WindowOperatorQueryFrameProcessor: Fix frame writer capacity issues + adhere to FrameProcessor's contract #17209

Akshat-Jain · 2024-10-01T05:30:37Z

Description

Currently, we had a bug in the WindowOperatorQueryFrameProcessor where the frame writer's capacity could get reached for larger queries, causing it to not output all of the result rows.

For example, the following query gives incomplete output rows when we use maxNumTasks=2, compared to when we use more workers.

select trip_id, row_number() over(partition by trip_id) as c1 from "trips_xaa" where __time < TIMESTAMP '2013-09-20 11:15:25' group by trip_id
-- This gives 20479 rows with maxNumTasks=2
-- This gives 30341 rows with maxNumTasks=5
-- This gives 30341 rows with maxNumTasks=11

This PR fixes the above issue by maintaining the state of last rowId flushed to output channel, and triggering another iteration of runIncrementally() method if frame writer has rows pending flush to the output channel.

The above is done keeping in mind FrameProcessor's contract which enforces that we should write only a single frame to each output channel in any given iteration of runIncrementally().

For manual testing, I've been verifying the behavior with queries like the following:

select trip_id, row_number() over(partition by trip_id) as c1 from "trips_xaa" where __time < TIMESTAMP '2016-10-20 11:15:25' group by trip_id
-- 49795247 rows inputted, 49795247 rows outputted by window stage (with maxNumTasks=2 and maxNumTasks=11)

select c1, count(c1) from (select trip_id, row_number() over(partition by trip_id) as c1 from "trips_xaa" where __time < TIMESTAMP '2016-10-20 11:15:25' group by trip_id) group by c1
-- [1, 49795247] with maxNumTasks=2 and maxNumTasks=11

Additionally, I have added a test WindowOperatorQueryFrameProcessorTest#testFrameWriterReachingCapacity() which was previously writing less number of rows to the output channel, but is writing the complete set of rows.

This PR has:

been self-reviewed.
added documentation for new or modified features or behaviors.
a release note entry in the PR description.
added Javadocs for most classes and all non-trivial methods. Linked related entities via Javadoc links.
added or updated version, license, or notice information in licenses.yaml
added comments explaining the "why" and the intent of the code wherever would not be obvious for an unfamiliar reader.
added unit tests or modified existing tests to cover new code paths, ensuring the threshold for code coverage is met.
added integration tests.
been tested in a test Druid cluster.

… adhere to FrameProcessor's contract

kgyrtkirk · 2024-10-01T09:36:40Z

this seems like a bugfix - please remove the optimization; that should be reviewed separetly

Akshat-Jain · 2024-10-01T09:42:52Z

this seems like a bugfix - please remove the optimization; that should be reviewed separetly

@kgyrtkirk I think we anyway should get the optimization also merged for Druid 31 (since it's significant), hence bundled it together with this patch because it was already updating a lot of the frame writer logic.

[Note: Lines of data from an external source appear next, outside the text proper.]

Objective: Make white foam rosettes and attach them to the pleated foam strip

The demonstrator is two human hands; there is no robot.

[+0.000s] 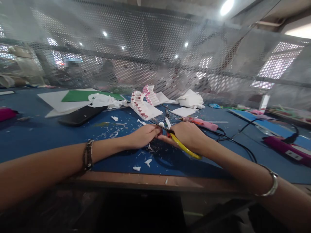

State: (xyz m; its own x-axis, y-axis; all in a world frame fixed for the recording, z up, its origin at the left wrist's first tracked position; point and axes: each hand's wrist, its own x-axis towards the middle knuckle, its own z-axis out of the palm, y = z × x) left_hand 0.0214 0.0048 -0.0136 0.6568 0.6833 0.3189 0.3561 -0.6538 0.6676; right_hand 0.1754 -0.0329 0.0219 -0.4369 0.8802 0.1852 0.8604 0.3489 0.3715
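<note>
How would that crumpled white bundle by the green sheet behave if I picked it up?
The crumpled white bundle would probably flop, since its creases look soft and irregular. It seems light for its size, looking thin and loosely bunched. It's unlikely to roll, lying low and spread out.

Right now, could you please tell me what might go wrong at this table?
The yellow-handled tool in the right hand reaches close to the left hand and might nick it. The pink corded tool lies just beyond the right hand, which could knock it. White scraps near the table edge could fall off.
</note>
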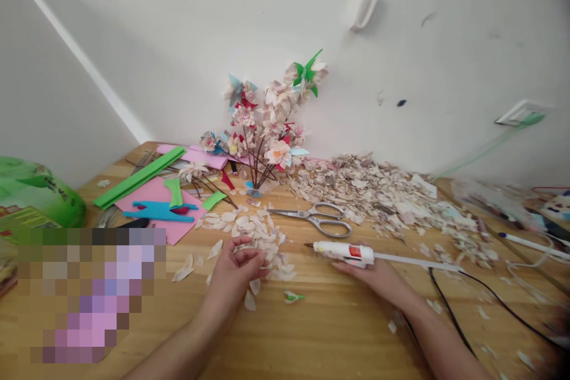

If it helps, this part of the diff corresponds to the optimization:

...age-query/src/main/java/org/apache/druid/msq/querykit/WindowOperatorQueryFrameProcessor.java

kgyrtkirk · 2024-10-01T10:34:33Z

remove the performance enhancement ; and place it in a separate PR - also add a benchmark to help keep track of performance improvements

Akshat-Jain · 2024-10-01T12:25:37Z

remove the performance enhancement ; and place it in a separate PR - also add a benchmark to help keep track of performance improvements

@kgyrtkirk I was hoping to keep all changes related to frame writer together, to ensure that everything works fine with both of them together. Instead of a bug fix PR, I'm looking at this PR as more of a "revamp frame writer logic in WindowOperatorQueryFrameProcessor" PR.

Splitting it into multiple PRs is certainly doable, but I'd still have to continue testing them coupled together locally, which is unnecessary and would cause unnecessary delays (we are hoping to get this in for Druid 31 release).

Regarding the benchmark - I agree that it would be great to have it. It's on my list of todos, but it's not a trivial task and would require some time. So until then, benchmark shouldn't block any performance improvements / logic changes.

Thoughts? cc: @cryptoe

kgyrtkirk · 2024-10-01T12:40:10Z

what's happening in this PR right now is pretty convoluted - that's why I'm asking to remove any performance enhancements ; because I don't think the fix for the bug is right

Akshat-Jain · 2024-10-01T13:01:04Z

@kgyrtkirk Fair enough, working on splitting up the PR.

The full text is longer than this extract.